Coalition analysis of announcements by manufacturing companies since mid-2022 estimates that more than 3,000 jobs have been lost or are under threat. “Labor promised they would ‘rebuild Australian manufacturing’ but instead they are delivering an industrial graveyard, a graveyard which is now littered with once great Australian businesses,” Ms Ley said.
Of course, this is the ‘blame game’ politicians play but the growing seriousness of the problem is bound to show up in rising unemployment and slower economic growth, so the story of these business collapses has to be a big consideration for the Reserve Bank when it decides about interest rates on 6 February.
Hopefully, the 31 January reading on the December quarter inflation will support the view that prices are on the way down. If we see another rate rise, these insolvencies figures will get substantially worse.

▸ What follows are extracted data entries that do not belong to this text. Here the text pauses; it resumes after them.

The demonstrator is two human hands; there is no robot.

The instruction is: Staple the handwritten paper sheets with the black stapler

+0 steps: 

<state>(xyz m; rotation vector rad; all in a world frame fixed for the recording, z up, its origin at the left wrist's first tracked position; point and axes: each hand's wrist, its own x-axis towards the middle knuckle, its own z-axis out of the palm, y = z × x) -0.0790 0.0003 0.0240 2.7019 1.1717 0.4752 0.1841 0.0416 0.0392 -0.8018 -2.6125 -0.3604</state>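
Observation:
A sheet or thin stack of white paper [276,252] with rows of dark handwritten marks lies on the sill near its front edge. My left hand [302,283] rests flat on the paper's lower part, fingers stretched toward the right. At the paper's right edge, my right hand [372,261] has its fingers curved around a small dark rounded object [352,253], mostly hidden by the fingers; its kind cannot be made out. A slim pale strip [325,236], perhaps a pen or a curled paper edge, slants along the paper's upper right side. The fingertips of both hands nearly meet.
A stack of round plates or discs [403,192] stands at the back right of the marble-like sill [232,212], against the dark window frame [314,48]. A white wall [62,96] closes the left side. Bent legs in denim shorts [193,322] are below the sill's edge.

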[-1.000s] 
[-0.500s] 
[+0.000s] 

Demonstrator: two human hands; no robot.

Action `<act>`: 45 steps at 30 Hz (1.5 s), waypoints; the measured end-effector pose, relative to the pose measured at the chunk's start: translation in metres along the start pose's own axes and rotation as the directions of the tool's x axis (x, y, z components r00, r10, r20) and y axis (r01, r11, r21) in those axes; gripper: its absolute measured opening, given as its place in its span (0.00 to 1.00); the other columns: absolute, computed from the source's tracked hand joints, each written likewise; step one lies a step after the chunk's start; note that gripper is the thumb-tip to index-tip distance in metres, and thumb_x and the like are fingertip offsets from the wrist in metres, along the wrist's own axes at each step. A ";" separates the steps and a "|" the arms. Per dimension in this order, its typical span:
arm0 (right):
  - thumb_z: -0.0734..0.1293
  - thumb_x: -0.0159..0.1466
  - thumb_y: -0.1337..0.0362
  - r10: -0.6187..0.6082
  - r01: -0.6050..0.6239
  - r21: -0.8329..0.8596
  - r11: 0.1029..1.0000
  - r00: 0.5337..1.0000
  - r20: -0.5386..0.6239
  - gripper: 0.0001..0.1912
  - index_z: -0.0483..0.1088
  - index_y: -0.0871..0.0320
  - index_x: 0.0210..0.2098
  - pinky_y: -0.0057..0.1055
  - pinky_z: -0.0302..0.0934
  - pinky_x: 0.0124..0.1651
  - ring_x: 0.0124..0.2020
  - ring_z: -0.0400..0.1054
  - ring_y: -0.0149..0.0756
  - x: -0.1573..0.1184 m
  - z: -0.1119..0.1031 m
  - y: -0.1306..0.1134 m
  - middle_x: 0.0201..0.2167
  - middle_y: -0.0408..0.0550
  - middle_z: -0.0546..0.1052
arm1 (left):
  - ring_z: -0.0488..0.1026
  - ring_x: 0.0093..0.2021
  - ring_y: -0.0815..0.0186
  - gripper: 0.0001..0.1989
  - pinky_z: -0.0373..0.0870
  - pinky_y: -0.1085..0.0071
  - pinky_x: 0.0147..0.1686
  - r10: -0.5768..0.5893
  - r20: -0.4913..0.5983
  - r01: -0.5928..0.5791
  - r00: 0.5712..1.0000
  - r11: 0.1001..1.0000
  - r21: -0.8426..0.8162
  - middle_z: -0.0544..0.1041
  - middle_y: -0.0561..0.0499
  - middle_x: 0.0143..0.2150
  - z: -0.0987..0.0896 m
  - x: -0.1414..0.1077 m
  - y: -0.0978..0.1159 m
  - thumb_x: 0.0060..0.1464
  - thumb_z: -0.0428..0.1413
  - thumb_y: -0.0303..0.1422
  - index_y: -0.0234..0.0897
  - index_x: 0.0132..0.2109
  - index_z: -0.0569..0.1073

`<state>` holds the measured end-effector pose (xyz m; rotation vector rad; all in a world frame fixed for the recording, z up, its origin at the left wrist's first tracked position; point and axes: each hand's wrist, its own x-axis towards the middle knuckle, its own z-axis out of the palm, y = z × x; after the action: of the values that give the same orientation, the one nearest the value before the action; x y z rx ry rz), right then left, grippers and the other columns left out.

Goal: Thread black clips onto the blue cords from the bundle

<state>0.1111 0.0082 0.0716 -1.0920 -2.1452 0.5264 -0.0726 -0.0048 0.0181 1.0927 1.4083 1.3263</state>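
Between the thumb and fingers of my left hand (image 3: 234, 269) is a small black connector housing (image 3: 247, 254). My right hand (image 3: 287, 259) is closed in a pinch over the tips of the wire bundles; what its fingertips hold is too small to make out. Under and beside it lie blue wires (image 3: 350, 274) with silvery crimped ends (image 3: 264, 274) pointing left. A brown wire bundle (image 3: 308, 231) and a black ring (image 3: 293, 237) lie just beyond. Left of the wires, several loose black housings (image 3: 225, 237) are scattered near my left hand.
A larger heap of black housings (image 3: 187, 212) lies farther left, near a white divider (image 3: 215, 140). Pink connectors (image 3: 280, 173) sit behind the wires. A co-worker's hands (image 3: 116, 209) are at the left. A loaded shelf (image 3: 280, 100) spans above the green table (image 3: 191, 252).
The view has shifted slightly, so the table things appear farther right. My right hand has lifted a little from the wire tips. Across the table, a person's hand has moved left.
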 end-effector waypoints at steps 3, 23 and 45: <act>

Meanwhile the Daily Telegraph reports that 2024 early signs aren’t great for businesses. “Insolvency and business turnaround specialists Jirsch Sutherland partner Andrew Spring said 2024 has started stronger than normal.
“Usually, January is a quiet month due to the holiday season and court closures, but we’ve rolled into 2024 with insolvency inquiries and appointments coming thick and fast,” he said. “We have many active appointments and strong demand for our services – and we’re likely to see a lot more, as creditors’ attitudes are likely to begin to change.”
The Telegraph reports that “…statistics compiled by Alares for the first half of the 2024 financial year there were 5,497 insolvencies, well over pre-covid levels.”
Monetary or interest rate policy operates with a lag and the bite is beginning to hurt. I’m hoping the RBA doesn’t choose to ignore these early worrying signs or we could end up in a recession. I’m also hoping Treasurer Jim Chalmers is looking for a few rabbits to pull out of his hat on Budget night in May, or else next year’s election could see him with a new job on the Opposition’s side of Parliament.